■ WHAT IS EXPECTED
Out of the listing below, copy every line that carries the string "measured".

■ PROVIDED DATA
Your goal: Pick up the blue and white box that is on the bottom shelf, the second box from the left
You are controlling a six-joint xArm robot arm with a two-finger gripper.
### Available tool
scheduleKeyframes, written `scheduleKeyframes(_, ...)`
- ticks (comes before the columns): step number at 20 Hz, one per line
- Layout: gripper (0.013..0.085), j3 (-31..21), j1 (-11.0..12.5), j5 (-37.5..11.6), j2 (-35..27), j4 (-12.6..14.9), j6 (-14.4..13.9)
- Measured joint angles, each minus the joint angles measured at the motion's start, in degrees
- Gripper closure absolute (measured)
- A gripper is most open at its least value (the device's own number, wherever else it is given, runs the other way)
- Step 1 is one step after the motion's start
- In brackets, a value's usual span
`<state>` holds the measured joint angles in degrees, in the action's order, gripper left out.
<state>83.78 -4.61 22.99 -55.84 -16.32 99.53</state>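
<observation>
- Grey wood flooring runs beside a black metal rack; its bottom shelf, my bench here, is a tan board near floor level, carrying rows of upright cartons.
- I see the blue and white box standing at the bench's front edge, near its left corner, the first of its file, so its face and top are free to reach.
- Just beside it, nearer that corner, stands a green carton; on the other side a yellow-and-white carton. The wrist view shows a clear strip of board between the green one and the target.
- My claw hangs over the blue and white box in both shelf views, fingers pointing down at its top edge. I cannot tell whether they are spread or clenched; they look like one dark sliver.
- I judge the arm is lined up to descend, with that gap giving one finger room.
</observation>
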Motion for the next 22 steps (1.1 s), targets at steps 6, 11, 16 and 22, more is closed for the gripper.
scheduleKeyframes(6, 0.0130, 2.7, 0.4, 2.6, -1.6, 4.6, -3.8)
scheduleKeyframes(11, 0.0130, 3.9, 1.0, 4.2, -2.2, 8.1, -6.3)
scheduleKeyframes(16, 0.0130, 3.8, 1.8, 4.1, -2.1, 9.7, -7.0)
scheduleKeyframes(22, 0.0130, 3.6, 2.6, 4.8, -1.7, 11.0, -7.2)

■ EXERCISE OUTPUT
- Measured joint angles, each minus the joint angles measured at the motion's start, in degrees
- Gripper closure absolute (measured)
`<state>` holds the measured joint angles in degrees, in the action's order, gripper left out.

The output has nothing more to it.